DATA PROVIDED →

☆ ☆ ☆ ☆ ☆ ☆ ☆

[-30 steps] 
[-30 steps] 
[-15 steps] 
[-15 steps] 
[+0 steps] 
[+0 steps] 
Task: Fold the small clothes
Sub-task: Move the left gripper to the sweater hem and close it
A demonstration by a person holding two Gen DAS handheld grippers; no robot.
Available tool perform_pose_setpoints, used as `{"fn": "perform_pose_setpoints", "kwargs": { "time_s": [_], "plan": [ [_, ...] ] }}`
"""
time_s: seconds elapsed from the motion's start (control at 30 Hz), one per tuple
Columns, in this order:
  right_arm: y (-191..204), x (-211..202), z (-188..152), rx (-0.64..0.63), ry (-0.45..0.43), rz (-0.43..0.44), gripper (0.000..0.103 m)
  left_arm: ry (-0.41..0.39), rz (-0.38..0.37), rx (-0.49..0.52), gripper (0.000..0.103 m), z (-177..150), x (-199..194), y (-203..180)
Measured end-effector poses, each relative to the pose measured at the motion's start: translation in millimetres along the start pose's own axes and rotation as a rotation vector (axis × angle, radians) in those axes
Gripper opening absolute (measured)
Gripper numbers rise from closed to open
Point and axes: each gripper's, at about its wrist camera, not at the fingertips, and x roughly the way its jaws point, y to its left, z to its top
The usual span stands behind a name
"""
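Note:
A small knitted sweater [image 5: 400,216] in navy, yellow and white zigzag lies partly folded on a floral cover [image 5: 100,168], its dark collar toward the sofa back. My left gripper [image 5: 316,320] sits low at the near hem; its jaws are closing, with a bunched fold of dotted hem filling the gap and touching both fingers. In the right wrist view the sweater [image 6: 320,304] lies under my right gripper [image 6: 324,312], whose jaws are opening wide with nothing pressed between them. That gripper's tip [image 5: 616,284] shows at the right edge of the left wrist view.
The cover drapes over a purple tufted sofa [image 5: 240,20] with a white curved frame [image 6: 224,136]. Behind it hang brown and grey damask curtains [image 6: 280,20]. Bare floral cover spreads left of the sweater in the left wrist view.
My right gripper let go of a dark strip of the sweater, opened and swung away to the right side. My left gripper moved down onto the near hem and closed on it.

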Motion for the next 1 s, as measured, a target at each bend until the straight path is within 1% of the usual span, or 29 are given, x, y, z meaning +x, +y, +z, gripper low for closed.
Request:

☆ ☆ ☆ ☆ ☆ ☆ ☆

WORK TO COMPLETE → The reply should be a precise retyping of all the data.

SOLVED EXERCISE →
[-30 steps] 
[-30 steps] 
[-15 steps] 
[-15 steps] 
[+0 steps] 
[+0 steps] 
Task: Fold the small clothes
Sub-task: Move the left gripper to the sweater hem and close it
A demonstration by a person holding two Gen DAS handheld grippers; no robot.
Available tool perform_pose_setpoints, used as `{"fn": "perform_pose_setpoints", "kwargs": { "time_s": [_], "plan": [ [_, ...] ] }}`
"""
time_s: seconds elapsed from the motion's start (control at 30 Hz), one per tuple
Columns, in this order:
  right_arm: y (-191..204), x (-211..202), z (-188..152), rx (-0.64..0.63), ry (-0.45..0.43), rz (-0.43..0.44), gripper (0.000..0.103 m)
  left_arm: ry (-0.41..0.39), rz (-0.38..0.37), rx (-0.49..0.52), gripper (0.000..0.103 m), z (-177..150), x (-199..194), y (-203..180)
Measured end-effector poses, each relative to the pose measured at the motion's start: translation in millimetres along the start pose's own axes and rotation as a rotation vector (axis × angle, radians) in those axes
Gripper opening absolute (measured)
Gripper numbers rise from closed to open
Point and axes: each gripper's, at about its wrist camera, not at the fingertips, and x roughly the way its jaws point, y to its left, z to its top
The usual span stands behind a name
"""
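Note:
A small knitted sweater [image 5: 400,216] in navy, yellow and white zigzag lies partly folded on a floral cover [image 5: 100,168], its dark collar toward the sofa back. My left gripper [image 5: 316,320] sits low at the near hem; its jaws are closing, with a bunched fold of dotted hem filling the gap and touching both fingers. In the right wrist view the sweater [image 6: 320,304] lies under my right gripper [image 6: 324,312], whose jaws are opening wide with nothing pressed between them. That gripper's tip [image 5: 616,284] shows at the right edge of the left wrist view.
The cover drapes over a purple tufted sofa [image 5: 240,20] with a white curved frame [image 6: 224,136]. Behind it hang brown and grey damask curtains [image 6: 280,20]. Bare floral cover spreads left of the sweater in the left wrist view.
My right gripper let go of a dark strip of the sweater, opened and swung away to the right side. My left gripper moved down onto the near hem and closed on it.
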
Motion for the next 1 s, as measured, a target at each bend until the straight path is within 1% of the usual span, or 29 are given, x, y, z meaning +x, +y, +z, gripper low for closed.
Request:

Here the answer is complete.